Brief: Copy the listing that follows exactly. Its pictures do not belong in the copy.

Information shown:
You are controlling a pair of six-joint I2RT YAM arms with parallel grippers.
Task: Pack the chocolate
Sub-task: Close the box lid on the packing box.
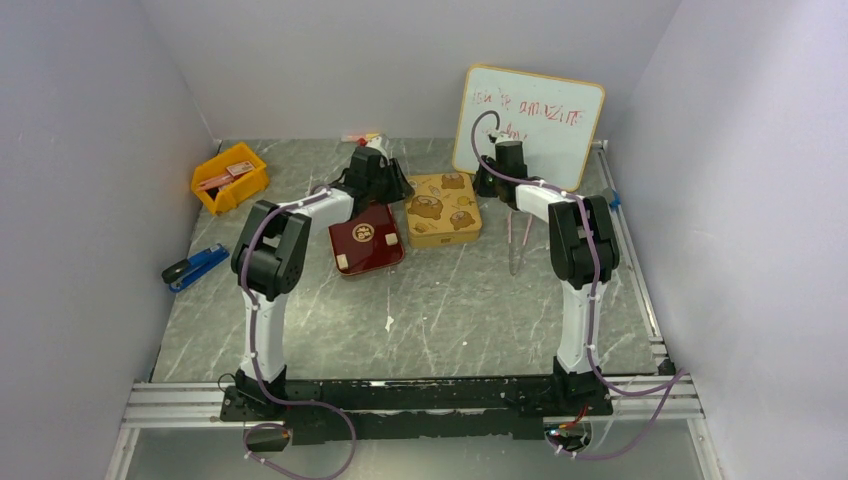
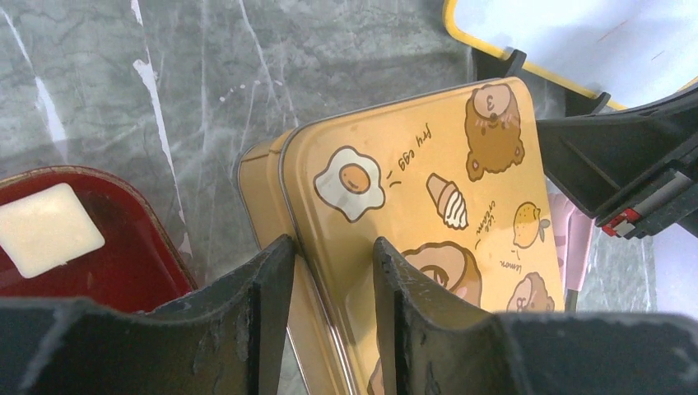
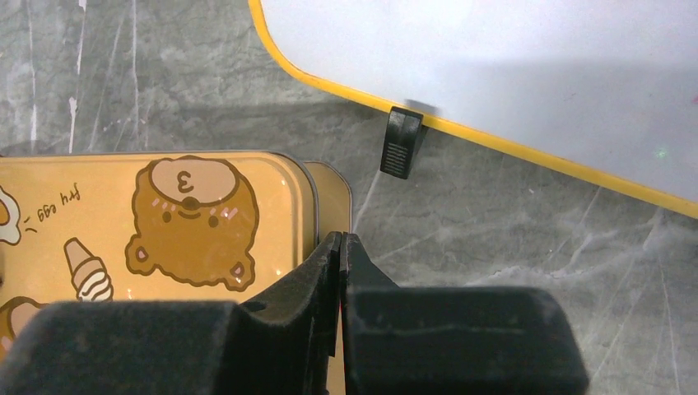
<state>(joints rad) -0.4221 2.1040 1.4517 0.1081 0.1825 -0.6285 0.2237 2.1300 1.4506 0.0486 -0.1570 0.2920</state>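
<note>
Tin (image 2: 259,193) interior hidden; left hand (image 2: 332,247) perhaps astride lid (image 2: 428,148)

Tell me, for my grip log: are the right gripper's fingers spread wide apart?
No, the right wrist view shows the right gripper closed, fingertips together, beside the gold tin.

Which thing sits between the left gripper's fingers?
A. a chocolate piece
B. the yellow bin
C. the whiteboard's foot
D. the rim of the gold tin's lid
D: the left wrist view shows the lid rim of the gold tin running between the fingers of the left gripper; the chocolate piece lies aside in the dark red tray.
</note>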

Answer:
You are controlling a pair of six-joint I2RT YAM arms with parallel grippers.
Task: Pack the chocolate
Sub-task: Close the box lid on the packing box.
<state>(joints rad) -0.4221 2.1040 1.4517 0.1081 0.1825 -0.6285 0.2237 2.1300 1.4506 0.0486 -0.1570 0.2920</state>
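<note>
Tin (image 2: 259,193) interior hidden; left hand (image 2: 332,247) perhaps astride lid (image 2: 428,148)

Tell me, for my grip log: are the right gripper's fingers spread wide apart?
No, the right wrist view shows the right gripper closed, fingertips together, beside the gold tin.

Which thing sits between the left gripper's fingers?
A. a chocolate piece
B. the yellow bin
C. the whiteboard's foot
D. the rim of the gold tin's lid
D: the left wrist view shows the lid rim of the gold tin running between the fingers of the left gripper; the chocolate piece lies aside in the dark red tray.
</note>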

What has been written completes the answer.